N° 991 | du 28 octobre 2010

Faits de société

Le 28 octobre 2010

La santé des précaires se dégrade

Joël Plantet

La question sécuritaire s’est imposée à la question sanitaire : ruptures de soins, dégénérescence de pathologies simples, refus de soins… Le dernier rapport de Médecins du Monde a exploré la situation. Ça se dégrade…

En mai dernier, Ardi, jeune Kosovar polyhandicapé, était expulsé avec sa famille après l’irruption brutale de gendarmes et policiers dans l’institut d’éducation motrice (IEM) où il était pris en charge. Ne bénéficiant pas aujourd’hui de soins adaptés au Kosovo, son état de santé se dégrade. Les associations qui suivent sa trajectoire (principalement l’Association des paralysés de France) réclament une enquête parlementaire indépendante. En principe, depuis 1998, la loi protège les malades atteints de pathologies graves contre les expulsions et leur permet d’avoir un titre de séjour.

Le rapport de Médecins du Monde a confirmé la « dégradation brutale de santé des exclus » : retards pour les soins multipliés par deux entre 2007 et 2009 (de 11 % à 22 %), augmentation de 17 % du nombre de patients, la plupart étrangers, et de 30 % d’enfants et d’adolescents. Cette amplification s’explique par la complexification des démarches administratives, le durcissement des pratiques, le renforcement des contrôles… Il s’avère ainsi à la première consultation que 84 % ne bénéficient ni de l’aide médicale d’État (AME), ni de la couverture maladie universelle (CMU). « Expulsions répétées, restriction des droits, démantèlement des lieux de vie, peur de se déplacer, conduisent les personnes à renoncer aux soins », mais aussi les équipes à ne plus pouvoir assurer le traitement des maladies chroniques.

Médecins du Monde diagnostique des pathologies lourdes et aiguës

Force est de constater que les centres de Médecins du Monde (MdM) pallient aussi les dysfonctionnements des permanences d’accès aux soins de santé (PASS) des hôpitaux, « saturées, parfois inexistantes, ne pouvant prendre en charge tous les patients en grande précarité ». Dans les rares villes où les PASS parviennent à fonctionner conformément à leurs missions (Nantes, Le Havre…), la diminution des consultations MdM souligne la nécessité de ce dispositif prévu par la loi de lutte contre les exclusions du 29 juillet 1998.

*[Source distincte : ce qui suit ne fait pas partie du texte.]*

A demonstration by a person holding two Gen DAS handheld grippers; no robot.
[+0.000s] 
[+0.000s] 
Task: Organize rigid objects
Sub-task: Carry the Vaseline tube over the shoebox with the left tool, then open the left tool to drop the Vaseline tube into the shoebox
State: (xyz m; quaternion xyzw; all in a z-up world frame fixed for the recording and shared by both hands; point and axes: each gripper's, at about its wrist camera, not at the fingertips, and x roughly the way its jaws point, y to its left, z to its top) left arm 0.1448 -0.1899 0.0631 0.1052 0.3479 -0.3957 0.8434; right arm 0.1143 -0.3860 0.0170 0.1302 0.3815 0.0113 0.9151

MdM diagnostique des pathologies « lourdes et aiguës » à hauteur de 30 %, mais aussi de nombreux troubles psychologiques ou syndromes dépressifs. Les suivis de grossesse sont notoirement insuffisants (une femme rom enceinte sur dix est suivie). Plus de 70 % des patients accusent un retard de soins dentaires, et l’absence de domiciliation reste encore le principal obstacle à l’accès aux droits. Les refus de soins persistent. Pourtant, en termes de santé publique, l’enjeu est énorme : des pathologies simples, par exemple, dégénèrent en complications graves et coûteuses.

La question des mineurs ainsi placés hors du système de santé préoccupe particulièrement l’association : pas d’accès à la vaccination trop souvent, ni même à une simple couverture maladie, effets du mal-logement (saturnisme, pathologies respiratoires, accidents domestiques, etc.) sur le développement de l’enfant…

Les discriminations aussi ont un impact sur la santé. L’institut de recherche et de documentation en économie de la santé (IRDES) avait montré il y a trois ans que « les ménages dont les revenus sont les plus faibles déclarent à la fois le plus mauvais état de santé, les taux de couverture complémentaire santé les plus bas et le plus de renoncements aux soins ». S’appuyant sur le rapport de MdM, le GISTI isole plusieurs facteurs particulièrement aggravants : difficultés d’accès au logement, conditions de travail, précarité administrative. La Fondation Abbé Pierre (FAP) témoigne elle aussi de nombreux cas de maladies respiratoires, de maladies de peau, et de fortes conséquences psychologiques.